* What to produce
Here is a block of records. Copy every line in it that includes "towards".

* Dataset excerpts
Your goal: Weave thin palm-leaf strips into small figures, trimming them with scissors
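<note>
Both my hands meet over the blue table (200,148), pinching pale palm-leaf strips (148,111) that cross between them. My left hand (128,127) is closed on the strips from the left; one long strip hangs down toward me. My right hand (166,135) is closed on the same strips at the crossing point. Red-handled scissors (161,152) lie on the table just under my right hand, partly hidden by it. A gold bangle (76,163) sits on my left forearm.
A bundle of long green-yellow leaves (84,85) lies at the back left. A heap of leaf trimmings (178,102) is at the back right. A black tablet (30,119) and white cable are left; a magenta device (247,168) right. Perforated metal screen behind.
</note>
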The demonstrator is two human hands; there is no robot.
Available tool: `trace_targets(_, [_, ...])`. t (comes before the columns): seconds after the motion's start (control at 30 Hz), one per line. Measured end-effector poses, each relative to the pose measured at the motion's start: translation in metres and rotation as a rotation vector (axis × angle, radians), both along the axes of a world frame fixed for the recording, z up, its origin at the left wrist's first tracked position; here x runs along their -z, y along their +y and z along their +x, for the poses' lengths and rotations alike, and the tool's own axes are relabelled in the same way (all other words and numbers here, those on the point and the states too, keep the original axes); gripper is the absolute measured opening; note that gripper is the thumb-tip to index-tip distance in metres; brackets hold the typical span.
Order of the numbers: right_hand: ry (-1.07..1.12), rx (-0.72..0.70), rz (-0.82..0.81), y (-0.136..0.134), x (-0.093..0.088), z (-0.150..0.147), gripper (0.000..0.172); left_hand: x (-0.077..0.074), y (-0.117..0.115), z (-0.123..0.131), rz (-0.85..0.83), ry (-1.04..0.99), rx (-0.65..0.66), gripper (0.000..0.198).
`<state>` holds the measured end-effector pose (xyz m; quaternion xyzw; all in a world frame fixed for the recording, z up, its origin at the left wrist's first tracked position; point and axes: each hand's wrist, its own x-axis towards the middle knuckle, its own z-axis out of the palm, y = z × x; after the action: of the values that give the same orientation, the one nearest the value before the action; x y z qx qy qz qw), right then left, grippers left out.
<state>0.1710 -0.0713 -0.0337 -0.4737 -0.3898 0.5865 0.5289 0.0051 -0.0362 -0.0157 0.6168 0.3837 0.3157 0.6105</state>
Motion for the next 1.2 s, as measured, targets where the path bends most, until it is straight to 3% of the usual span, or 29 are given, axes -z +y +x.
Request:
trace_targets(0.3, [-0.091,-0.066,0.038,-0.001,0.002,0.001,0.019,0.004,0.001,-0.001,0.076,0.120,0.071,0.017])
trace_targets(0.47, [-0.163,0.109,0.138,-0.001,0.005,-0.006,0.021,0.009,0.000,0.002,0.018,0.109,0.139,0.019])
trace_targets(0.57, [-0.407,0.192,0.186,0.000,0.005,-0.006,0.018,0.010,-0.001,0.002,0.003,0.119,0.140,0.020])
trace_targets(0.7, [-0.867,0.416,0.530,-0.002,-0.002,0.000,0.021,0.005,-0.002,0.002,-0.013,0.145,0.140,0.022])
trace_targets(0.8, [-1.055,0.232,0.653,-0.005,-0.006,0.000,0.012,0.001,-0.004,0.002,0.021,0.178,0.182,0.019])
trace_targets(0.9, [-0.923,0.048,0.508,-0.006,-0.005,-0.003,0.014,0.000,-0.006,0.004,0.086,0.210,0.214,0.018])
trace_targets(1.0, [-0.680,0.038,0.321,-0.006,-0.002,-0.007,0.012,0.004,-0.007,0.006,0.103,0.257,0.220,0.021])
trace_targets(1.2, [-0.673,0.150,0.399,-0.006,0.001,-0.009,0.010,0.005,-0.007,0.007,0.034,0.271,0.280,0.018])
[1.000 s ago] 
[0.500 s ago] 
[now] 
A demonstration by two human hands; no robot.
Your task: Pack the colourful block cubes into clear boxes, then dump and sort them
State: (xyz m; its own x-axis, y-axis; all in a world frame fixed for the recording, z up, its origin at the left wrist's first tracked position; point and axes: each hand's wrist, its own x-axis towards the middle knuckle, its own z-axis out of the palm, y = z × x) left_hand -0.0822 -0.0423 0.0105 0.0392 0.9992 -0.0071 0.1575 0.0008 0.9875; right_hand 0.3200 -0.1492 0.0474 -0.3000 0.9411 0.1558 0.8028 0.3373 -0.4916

* Task answer
`<state>` holds the measured end-effector pose (xyz m; quaternion xyzw; all in a world frame fixed for the recording, z up, its origin at the left wrist's first tracked position; point and axes: each hand's wrist, its own x-axis towards the middle knuckle, its own z-axis out of the palm, y = z × x; after the action: of the values that give the same orientation, the one nearest the value before the action; x y z qx qy qz qw), right then left, grippers left out.
State: (xyz m; its own x-axis, y-axis; all in a world frame fixed for the recording, z up, its origin at the left wrist's first tracked position; point and axes: each hand's wrist, its own x-axis towards the middle knuckle, its own z-axis out of the palm, y = z × x) left_hand -0.0822 -0.0423 0.0105 0.0392 0.9992 -0.0071 0.1575 0.0008 0.9875; right_hand 0.3200 -0.1492 0.0474 -0.3000 0.9411 0.1558 0.8028 0.3373 -0.4916

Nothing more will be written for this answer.